As the story goes, the game was invented in the mid 1950s in Washington State by two guys who, for some reason, lowered a badminton net just a bit and paddled a tennis ball back and forth.
It was different, but unsatisfying. The tennis ball was too lively for a reasonable game, but when they found a wiffle ball it all began to work. In 2000, a national group was formed, there were official weights and sizes for pickleballs, regulations on paddles, the height of the net, the size of the court, and just like that, it was all official.
“That’s when it really started to grow,” said Besse, “and it seems to be catching on here, for sure.”
For verification on that you can ask Connie Yoshiyama, one of the Hilo veterans of this game. She first heard about it 10 years or so ago.
“There was a place on Railroad Avenue where they had a court,” Yoshiyama said, “and one day a friend told me about it and said, ‘I’ll pick you up and we’ll try it,’ and I did.
“Ever since that first day, I’ve been playing this game,” she said, “and it’s getting better all the time. We used to have to look all over to find a court but that’s changing.”

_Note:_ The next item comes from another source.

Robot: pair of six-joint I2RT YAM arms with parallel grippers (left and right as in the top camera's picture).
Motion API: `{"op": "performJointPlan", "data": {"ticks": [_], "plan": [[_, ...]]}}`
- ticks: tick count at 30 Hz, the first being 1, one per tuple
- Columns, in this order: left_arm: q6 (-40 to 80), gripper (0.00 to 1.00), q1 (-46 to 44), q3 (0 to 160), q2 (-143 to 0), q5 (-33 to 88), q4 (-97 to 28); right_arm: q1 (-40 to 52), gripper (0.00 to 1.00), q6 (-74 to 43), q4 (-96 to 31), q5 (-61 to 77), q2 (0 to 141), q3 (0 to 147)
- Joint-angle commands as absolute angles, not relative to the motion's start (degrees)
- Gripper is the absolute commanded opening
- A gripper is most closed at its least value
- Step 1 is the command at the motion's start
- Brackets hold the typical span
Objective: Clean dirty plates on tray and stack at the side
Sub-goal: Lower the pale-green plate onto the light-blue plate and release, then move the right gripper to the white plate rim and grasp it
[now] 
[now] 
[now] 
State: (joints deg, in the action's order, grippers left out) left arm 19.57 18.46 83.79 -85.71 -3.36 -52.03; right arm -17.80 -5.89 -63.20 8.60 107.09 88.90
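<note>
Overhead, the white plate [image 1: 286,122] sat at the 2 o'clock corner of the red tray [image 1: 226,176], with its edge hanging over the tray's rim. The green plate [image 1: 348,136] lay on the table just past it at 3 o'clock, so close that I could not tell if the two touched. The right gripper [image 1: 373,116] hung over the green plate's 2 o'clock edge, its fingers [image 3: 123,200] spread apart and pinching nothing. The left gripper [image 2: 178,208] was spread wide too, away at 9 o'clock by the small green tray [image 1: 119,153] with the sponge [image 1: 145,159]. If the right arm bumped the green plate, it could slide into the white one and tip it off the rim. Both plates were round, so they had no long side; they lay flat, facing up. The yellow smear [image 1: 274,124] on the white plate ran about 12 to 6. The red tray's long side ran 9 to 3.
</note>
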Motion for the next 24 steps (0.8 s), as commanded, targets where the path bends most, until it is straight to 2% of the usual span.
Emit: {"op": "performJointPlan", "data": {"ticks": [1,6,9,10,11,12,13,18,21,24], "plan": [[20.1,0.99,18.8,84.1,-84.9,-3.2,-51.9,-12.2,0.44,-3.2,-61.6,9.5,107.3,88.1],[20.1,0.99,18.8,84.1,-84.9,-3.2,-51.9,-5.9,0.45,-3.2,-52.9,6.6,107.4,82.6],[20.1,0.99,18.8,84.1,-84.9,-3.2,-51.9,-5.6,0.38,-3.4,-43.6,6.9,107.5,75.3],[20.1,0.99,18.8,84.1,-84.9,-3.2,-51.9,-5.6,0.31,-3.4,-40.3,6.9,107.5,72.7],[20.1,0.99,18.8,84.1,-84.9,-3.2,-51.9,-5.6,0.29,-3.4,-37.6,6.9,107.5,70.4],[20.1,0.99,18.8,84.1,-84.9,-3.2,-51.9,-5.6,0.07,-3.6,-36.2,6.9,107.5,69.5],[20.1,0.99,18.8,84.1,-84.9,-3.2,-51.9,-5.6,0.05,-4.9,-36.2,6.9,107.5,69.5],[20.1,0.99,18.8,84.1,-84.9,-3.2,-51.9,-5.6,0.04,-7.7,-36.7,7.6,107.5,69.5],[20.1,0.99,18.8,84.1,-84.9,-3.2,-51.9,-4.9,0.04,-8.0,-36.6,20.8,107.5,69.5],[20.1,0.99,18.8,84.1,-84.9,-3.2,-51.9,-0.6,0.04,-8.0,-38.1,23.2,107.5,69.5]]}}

One day she got a game up at Panaewa Gym and realized it was a county facility, a place to play regularly, perhaps. The Armory had availabilities, and these days, newcomers and veterans can play at the Armory from noon-2 p.m. Tuesdays and Thursdays and anytime at the three courts at Ainaloa or at Hoolulu, both on a first come, first serve basis.

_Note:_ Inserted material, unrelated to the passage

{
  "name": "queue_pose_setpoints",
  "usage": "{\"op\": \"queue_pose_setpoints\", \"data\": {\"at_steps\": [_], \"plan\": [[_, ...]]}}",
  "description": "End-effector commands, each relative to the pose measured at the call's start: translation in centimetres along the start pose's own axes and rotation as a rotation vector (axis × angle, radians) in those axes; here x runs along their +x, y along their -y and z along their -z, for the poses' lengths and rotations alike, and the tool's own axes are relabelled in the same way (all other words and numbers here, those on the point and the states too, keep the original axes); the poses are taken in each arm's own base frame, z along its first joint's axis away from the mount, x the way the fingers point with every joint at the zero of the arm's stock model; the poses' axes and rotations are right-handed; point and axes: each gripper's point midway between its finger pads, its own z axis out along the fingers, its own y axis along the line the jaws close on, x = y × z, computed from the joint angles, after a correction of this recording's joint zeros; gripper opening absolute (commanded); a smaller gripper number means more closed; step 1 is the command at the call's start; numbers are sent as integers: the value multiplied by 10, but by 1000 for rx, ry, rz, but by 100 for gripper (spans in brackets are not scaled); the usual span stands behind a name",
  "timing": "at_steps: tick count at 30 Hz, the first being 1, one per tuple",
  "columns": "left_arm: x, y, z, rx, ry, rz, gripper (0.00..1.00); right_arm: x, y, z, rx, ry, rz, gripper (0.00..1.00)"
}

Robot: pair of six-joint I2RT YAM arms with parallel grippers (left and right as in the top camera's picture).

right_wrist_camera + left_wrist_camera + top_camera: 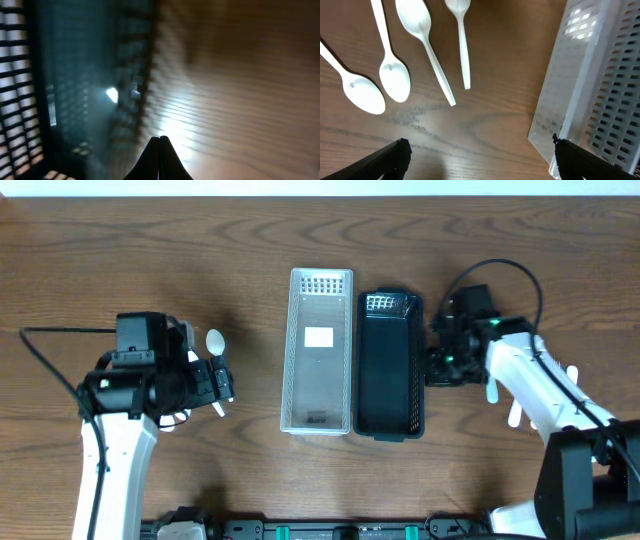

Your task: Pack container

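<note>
On the left, the left gripper (480, 147) hangs over the brown wooden table (485, 115). Its two fingers are spread wide, with nothing between them. Just past it lie four thin white plastic spoons (427, 45), near each other but not touching. I think they are very light, a bit bendy and slippery, so the best place to pinch one is across its thin handle. Next comes the white plastic basket full of holes (318, 350). Just beside it is the black plastic basket full of holes (390, 370). That makes two baskets, and I see no spoons in them. On the far right, the right gripper (160, 142) sits beside the black basket. Its fingers are pressed together, and I can see nothing in them. Some white plastic pieces (492, 390) lie by that arm, too hidden to count.
</note>
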Motion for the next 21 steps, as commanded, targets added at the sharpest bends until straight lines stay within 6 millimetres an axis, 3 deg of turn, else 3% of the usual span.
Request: {"op": "queue_pose_setpoints", "data": {"at_steps": [1,5,10,14,17,19,20,21], "plan": [[-3,1,-2,5,-15,15,94,1,-26,-6,-71,-6,74,2],[-2,0,-3,4,-20,16,94,-7,-38,-7,-83,32,78,2],[-2,0,-3,4,-20,15,94,-20,-36,-6,-71,85,68,6],[-2,0,-3,3,-23,16,94,-31,-6,-2,67,130,15,2],[-1,0,-3,2,-25,14,94,-43,34,24,262,190,-64,5],[-1,0,-2,2,-25,4,94,-53,52,52,362,237,-99,19],[-1,0,-2,3,-21,3,94,-60,58,69,392,267,-109,34],[-1,1,-1,4,-17,2,94,-66,59,83,401,290,-99,63]]}}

“When we started it, seemed like I might have known everyone here that played,” Yoshiyama said, “but just the other day, we counted up about 300 players, probably 50 or 60 who play regularly.
“I didn’t know anything about it,” she said, “but it was fun right away and I realized the more I played the more fun I had. I like to play a lot, but I’m 78 so I have my limits, I guess.

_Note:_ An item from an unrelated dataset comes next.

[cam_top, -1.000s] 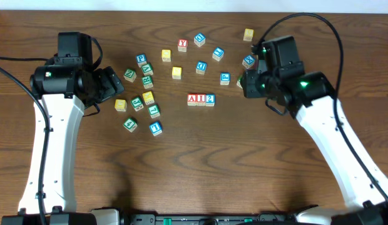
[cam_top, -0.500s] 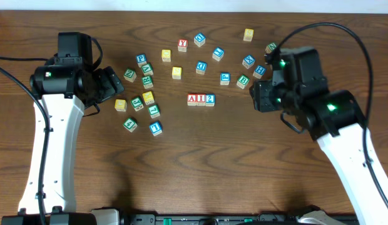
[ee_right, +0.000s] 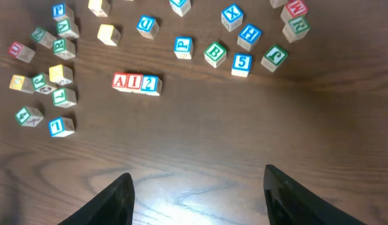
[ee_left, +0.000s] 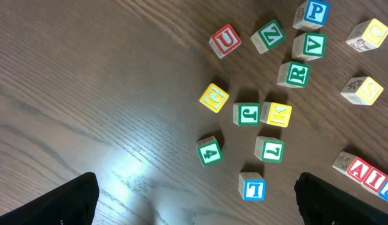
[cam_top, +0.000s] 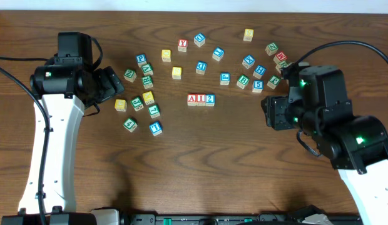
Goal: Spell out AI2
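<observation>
– Status on the word?

– My row (cam_top: 201, 99) reads A, I, 2 from left to right. The three blocks touch side by side near the middle of the table (cam_top: 200, 162). It sits exactly where it sat a second ago, and nothing has nudged it.

– So what has moved?

– Only my right arm. Over the last second I have drawn the right gripper (cam_top: 273, 114) away from the far cluster, back toward me and out to the right. It now hangs well apart from the row. The loose blocks (cam_top: 243, 80) it was covering, the B, H and 5 bunch, show again.

– Jaws?

– In the right wrist view the fingers stand wide at the frame edges with nothing between them. The left gripper (ee_left: 194, 187) is the same, wide and empty over the scatter on the left, and it has not stirred.

– Meaning?

– I judge the spelling done. The letters are in order, both arms are off them, and the retreat looks like a clean release, not a reach for another block. All I'd still watch is that neither arm swings back across the row.
</observation>
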You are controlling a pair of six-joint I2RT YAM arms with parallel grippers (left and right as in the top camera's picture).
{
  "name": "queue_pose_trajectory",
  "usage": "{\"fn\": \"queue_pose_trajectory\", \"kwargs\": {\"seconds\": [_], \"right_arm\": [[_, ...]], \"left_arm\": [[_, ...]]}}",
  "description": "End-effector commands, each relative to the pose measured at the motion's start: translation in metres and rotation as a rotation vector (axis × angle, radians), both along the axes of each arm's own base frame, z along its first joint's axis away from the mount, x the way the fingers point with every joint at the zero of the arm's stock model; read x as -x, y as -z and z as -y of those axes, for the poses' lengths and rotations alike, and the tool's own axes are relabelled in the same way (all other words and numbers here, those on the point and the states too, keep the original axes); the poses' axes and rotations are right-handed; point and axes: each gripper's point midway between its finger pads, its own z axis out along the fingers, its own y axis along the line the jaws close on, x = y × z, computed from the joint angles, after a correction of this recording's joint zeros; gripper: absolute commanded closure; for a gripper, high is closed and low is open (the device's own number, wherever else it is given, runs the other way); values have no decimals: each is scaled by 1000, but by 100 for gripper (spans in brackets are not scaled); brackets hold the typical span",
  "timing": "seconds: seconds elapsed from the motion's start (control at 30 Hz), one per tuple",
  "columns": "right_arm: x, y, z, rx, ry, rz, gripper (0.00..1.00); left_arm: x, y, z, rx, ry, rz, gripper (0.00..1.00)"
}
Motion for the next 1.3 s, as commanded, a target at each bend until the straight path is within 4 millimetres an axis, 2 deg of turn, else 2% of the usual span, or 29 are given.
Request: {"fn": "queue_pose_trajectory", "kwargs": {"seconds": [0.0, 0.07, 0.1, 0.33, 0.63, 0.8, 1.03, 1.13, 1.27], "right_arm": [[3, -16, 7, 4, 12, 57, 30], [5, -20, 8, 1, 13, 71, 16], [6, -21, 8, -1, 13, 75, 1], [9, -21, 8, -3, 10, 71, 1], [26, -5, 14, 32, 10, -22, 1], [22, -5, 28, 93, 65, -3, 1], [9, -23, 57, 157, 162, 129, 1], [1, -32, 65, 108, 152, 249, 1], [-2, -33, 73, 24, 156, 410, 1]], "left_arm": [[0, -2, -2, -8, -1, 4, 1], [0, -2, -2, -8, -1, 4, 1], [0, -2, -2, -8, -1, 4, 1], [0, -2, -2, -8, -1, 4, 1], [0, -2, -2, -8, -1, 4, 1], [0, -2, -2, -8, -1, 4, 1], [0, -2, -2, -8, -1, 4, 1], [0, -2, -2, -8, -1, 4, 1], [0, -2, -2, -8, -1, 4, 1]]}}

“There are some people who are really addicted to this, I mean, they can’t get enough, they are out daily playing pickleball.”
Confession from the columnist — these people are correct. Having never held a pickleball paddle or whacked an official pickle ball over a net (two inches lower than a tennis net), it can be stated here that this is a simple game and, simply fun.
You aren’t running from one end of the court to another, you are on one side, essentially moving around in a 10-foot wide box, keeping the ball going back and forth as much as possible. It’s not hard, but it’s quick, and be advised you might need an extra shirt.
June Knell, a retired nurse, related the story of her husband coming home that day after taking a look inside the Armory at that unusual sound and telling her about this crazy game he saw. There was a net, a paddle and a ball, but it wasn’t so much like tennis after all, she thought. She was interested.
“I didn’t know what I was getting into,’ June said, “I didn’t do sports much, but this was so much fun, you kind of fall right into it. The first day, I felt like I could figure it out enough to play.
“Honestly, it might have been three months before I felt some actual confidence in competing, but before that it was still fun,” she said. “Since then, it has become a regular thing, on an average week we probably play at least two times, sometimes more.
“It’s been about a year and-a-half,” she said, “and it’s always worth doing, always fun. But plan to use the clothes washer — you work up a sweat fast; I’ve changed shirts four times when it’s warm, but then, you just keep playing.”
More venues are popping up or being converted from tennis and badminton courts to pickleball courts and this is a game with virtually no age limits.
“When people ask, I always say, ‘From 8-to-80,’ said Besse, “but in fact, we’ve had 5 year-olds play and we were at a tournament a week ago in Kona where we saw a 91 year-old woman play and let me tell you — she can beat you.”